Understanding the role of individual elements present in electrode materials used in lithium-ion batteries (LIB), particularly the significance of polyhedral bonds, helps us optimize them to improve capacity and cycling stability. While much research has focused on the contribution of cations, often the redox centers, the role of anions has been less explored. Core-hole spectroscopy, a technique that uses x-rays to create electron core-holes, is well suited for investigating this due to its element-selectivity and ability to probe materials at sufficient depths for in-situ and operando measurements. X-ray absorption spectroscopy (XAS), one such core-hole technique, measures the process of generating electron core-holes providing insights into electronic and local atomic structure of specific elements. Complementarily, x-ray emission spectroscopy (XES), measures the process of filling generated electron core-holes, offering sensitivity to chemical state, spin state, and ligand environment, making it a valuable counterpart to XAS.
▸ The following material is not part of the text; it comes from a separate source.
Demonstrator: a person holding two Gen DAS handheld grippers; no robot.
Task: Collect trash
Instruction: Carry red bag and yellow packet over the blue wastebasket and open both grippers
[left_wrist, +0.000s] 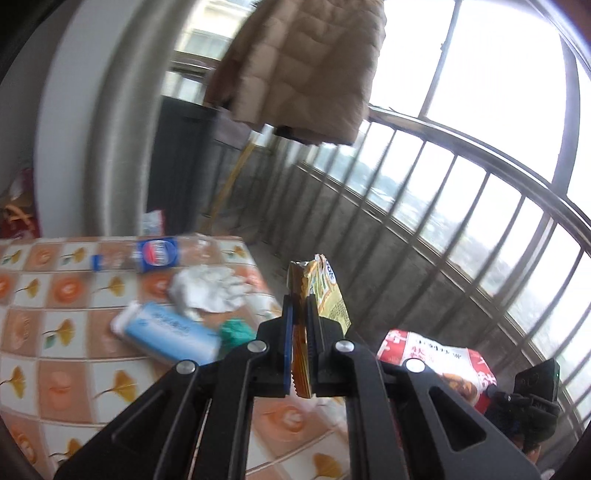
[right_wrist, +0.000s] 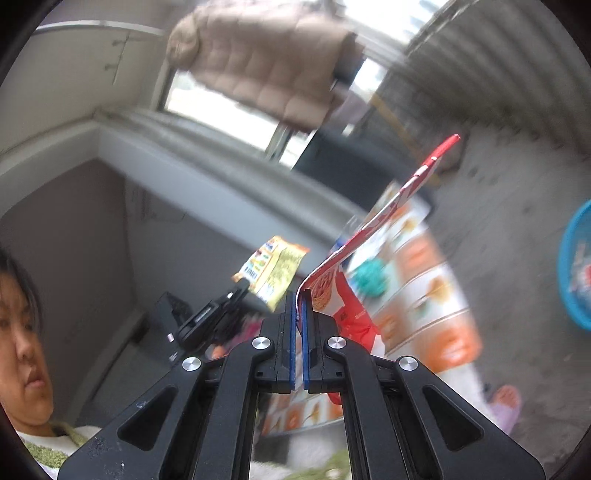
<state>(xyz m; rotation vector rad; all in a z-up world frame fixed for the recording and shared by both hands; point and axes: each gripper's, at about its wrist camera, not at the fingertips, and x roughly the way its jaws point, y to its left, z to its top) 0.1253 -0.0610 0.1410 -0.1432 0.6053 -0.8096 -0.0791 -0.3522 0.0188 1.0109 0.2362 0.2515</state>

In this work, the role of anions in layered and polyanion-based cathode materials is studied using core-hole methods. Role of oxygen in LiCoO₂ in altering the magnetic properties in the first 10% of lithium removal is examined. It is found that a new phase emerges at approximately 6% of lithium removal, driven by oxygen activity. This phase transition leads to anomalous change in the 3d spin state of cobalt, highlighting the role oxygen is playing in modifying the electronic and magnetic properties of the material. Additionally, the roles of both oxygen and phosphorus in LiFePO₄ (LFP, a polyanion-based cathode material) are investigated using core-hole spectroscopy. Phosphorous is found to be active in the redox process, showing signs of reduction during delithiation. This behavior results from the redistribution of electron density around oxygen atoms shared between iron and phosphorous during charging. The consequence is a reduced capacity, which can be mitigated by altering covalent Fe-O interactions. Furthermore, the effect of transition metal composition in LiNi_xMn_yCo_zO₂ (NMC, x + y + z = 1) on covalent TM-O interactions is studied. It is found that increasing the nickel content reduces TM-O covalency, making the structure less stable against oxygen release, which in turn can negatively impact material’s stability and performance. These findings highlight the critical role anions play in shaping electrochemical behavior in layered and polyanion-based cathode materials.